### Assignment
With the pictures removed, please write out every line below exactly as given.

————

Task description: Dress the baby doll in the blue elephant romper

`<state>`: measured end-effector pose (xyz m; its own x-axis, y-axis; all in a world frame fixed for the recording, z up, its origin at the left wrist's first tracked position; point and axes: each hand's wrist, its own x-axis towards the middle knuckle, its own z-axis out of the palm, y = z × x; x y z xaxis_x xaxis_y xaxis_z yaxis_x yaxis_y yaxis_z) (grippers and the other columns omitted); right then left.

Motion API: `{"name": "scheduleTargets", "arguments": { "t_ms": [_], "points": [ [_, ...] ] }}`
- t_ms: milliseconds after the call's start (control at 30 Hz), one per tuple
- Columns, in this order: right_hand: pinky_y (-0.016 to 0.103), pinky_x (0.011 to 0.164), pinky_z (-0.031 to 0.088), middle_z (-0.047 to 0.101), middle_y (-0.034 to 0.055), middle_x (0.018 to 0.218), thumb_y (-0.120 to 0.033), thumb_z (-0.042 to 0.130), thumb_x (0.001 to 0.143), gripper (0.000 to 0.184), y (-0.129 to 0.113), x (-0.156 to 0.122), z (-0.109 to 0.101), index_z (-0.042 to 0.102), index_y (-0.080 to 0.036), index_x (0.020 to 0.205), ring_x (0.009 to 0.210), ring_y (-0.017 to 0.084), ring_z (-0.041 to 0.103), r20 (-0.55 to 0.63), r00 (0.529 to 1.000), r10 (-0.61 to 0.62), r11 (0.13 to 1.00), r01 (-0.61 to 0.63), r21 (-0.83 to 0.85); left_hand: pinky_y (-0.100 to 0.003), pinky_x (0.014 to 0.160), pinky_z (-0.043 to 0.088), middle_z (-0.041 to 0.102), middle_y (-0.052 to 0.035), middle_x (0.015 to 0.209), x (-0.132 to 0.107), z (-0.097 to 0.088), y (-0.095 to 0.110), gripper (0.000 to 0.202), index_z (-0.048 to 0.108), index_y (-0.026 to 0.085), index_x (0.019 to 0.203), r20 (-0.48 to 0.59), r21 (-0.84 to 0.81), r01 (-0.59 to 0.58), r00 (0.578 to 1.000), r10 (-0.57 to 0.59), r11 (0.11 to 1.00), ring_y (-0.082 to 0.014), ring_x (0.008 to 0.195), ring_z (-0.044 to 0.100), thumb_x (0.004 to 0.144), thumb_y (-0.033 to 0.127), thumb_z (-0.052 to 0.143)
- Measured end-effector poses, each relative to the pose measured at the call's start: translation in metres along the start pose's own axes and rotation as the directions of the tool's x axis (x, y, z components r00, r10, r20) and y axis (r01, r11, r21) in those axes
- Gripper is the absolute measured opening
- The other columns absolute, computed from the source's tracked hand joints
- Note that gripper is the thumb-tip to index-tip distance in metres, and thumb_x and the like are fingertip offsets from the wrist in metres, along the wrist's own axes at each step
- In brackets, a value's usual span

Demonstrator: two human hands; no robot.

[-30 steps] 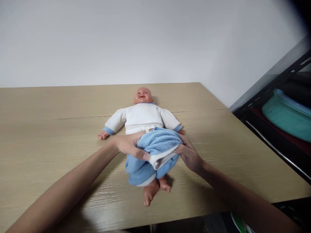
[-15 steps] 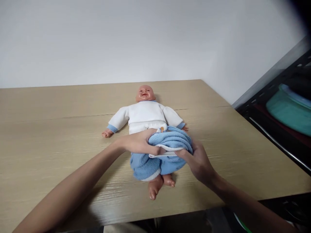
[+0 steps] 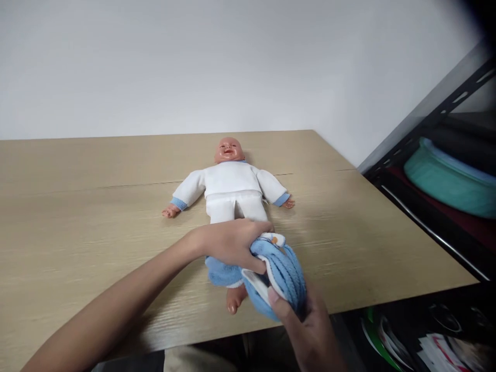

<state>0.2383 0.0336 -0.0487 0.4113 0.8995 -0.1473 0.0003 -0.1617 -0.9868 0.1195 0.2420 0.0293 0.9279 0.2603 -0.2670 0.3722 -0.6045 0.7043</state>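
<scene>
Gripping bunched blue cloth (image 3: 289, 271), fingers of left hand (image 3: 234, 242) and right hand (image 3: 308, 328) could, tugging hard, snag a seemingly covered foot of the doll (image 3: 232, 178).

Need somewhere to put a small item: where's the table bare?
Bare tabletop lies left of the doll, between wall and left forearm, and right of it, toward the rack. Crowded: the doll's lower half, with left hand, right hand and bunched blue cloth.

No readable text or labels.
</scene>
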Motion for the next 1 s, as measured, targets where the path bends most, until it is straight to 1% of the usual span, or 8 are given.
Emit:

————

### Solved exercise
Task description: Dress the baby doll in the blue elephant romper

`<state>`: measured end-effector pose (xyz m; its own x-axis, y-axis; all in a world frame fixed for the recording, z up, its origin at the left wrist's first tracked position; point and axes: each hand's wrist, its own x-axis towards the middle knuckle, its own z-axis out of the palm, y = z × x; x y z xaxis_x xaxis_y xaxis_z yaxis_x yaxis_y yaxis_z) (grippers and the other columns omitted); right then left.

Motion API: `{"name": "scheduleTargets", "arguments": { "t_ms": [_], "points": [ [_, ...] ] }}`
- t_ms: milliseconds after the call's start (control at 30 Hz), one per tuple
- Columns, in this order: right_hand: pinky_y (-0.016 to 0.103), pinky_x (0.011 to 0.164), pinky_z (-0.031 to 0.088), middle_z (-0.047 to 0.101), middle_y (-0.034 to 0.055), middle_x (0.018 to 0.218), thumb_y (-0.120 to 0.033), thumb_z (-0.042 to 0.130), thumb_x (0.001 to 0.143), gripper (0.000 to 0.184), y (-0.129 to 0.113), x (-0.156 to 0.122), z (-0.109 to 0.101), index_z (-0.042 to 0.102), index_y (-0.080 to 0.036), index_x (0.020 to 0.205), ring_x (0.009 to 0.210), ring_y (-0.017 to 0.084), ring_z (-0.041 to 0.103), r20 (-0.55 to 0.63), r00 (0.529 to 1.000), r10 (-0.61 to 0.62), r11 (0.13 to 1.00), r01 (-0.61 to 0.63), r21 (-0.83 to 0.85); left_hand: pinky_y (-0.100 to 0.003), pinky_x (0.014 to 0.160), pinky_z (-0.043 to 0.088), middle_z (-0.041 to 0.102), middle_y (-0.052 to 0.035), middle_x (0.015 to 0.209), x (-0.132 to 0.107), z (-0.097 to 0.088), y (-0.095 to 0.110), gripper (0.000 to 0.202), index_z (-0.048 to 0.108), index_y (-0.026 to 0.085), index_x (0.019 to 0.203), r20 (-0.48 to 0.59), r21 (-0.84 to 0.81), r01 (-0.59 to 0.58), r00 (0.578 to 1.000), r10 (-0.57 to 0.59), r11 (0.11 to 1.00), ring_y (-0.082 to 0.014), ring_x (0.008 to 0.195), ring_z (-0.044 to 0.100), thumb_x (0.004 to 0.144), thumb_y (-0.033 to 0.127), thumb_z (-0.052 to 0.143)
- Measured end-effector poses, each relative to the pose measured at the call's start: translation in metres along the start pose's own axes and rotation as the directions of the tool's x axis (x, y, z components r00, r10, r20) and y axis (r01, r11, r21) in those axes
- Gripper is the absolute measured opening
- The other columns absolute, computed from the source's tracked hand joints
- Note that gripper is the thumb-tip to index-tip distance in metres, and thumb_x and the like are fingertip offsets from the wrist in metres, along the wrist's own axes at each step
- In brackets, a value's usual span

Demonstrator: two human hands; no robot.

[-30 steps] 
[-15 steps] 
[+0 steps] 

<state>0.2383 0.0336 -0.0487 0.4113 0.8995 -0.1473 0.0003 -0.1617 -0.9868 0.1195 0.2420 0.0293 0.9279 0.2603 -0.2670 0.3722 -0.6045 0.7043</state>
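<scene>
Gripping bunched blue cloth (image 3: 289, 271), fingers of left hand (image 3: 234, 242) and right hand (image 3: 308, 328) could, tugging hard, snag a seemingly covered foot of the doll (image 3: 232, 178).

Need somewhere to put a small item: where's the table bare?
Bare tabletop lies left of the doll, between wall and left forearm, and right of it, toward the rack. Crowded: the doll's lower half, with left hand, right hand and bunched blue cloth.

No readable text or labels.
</scene>
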Motion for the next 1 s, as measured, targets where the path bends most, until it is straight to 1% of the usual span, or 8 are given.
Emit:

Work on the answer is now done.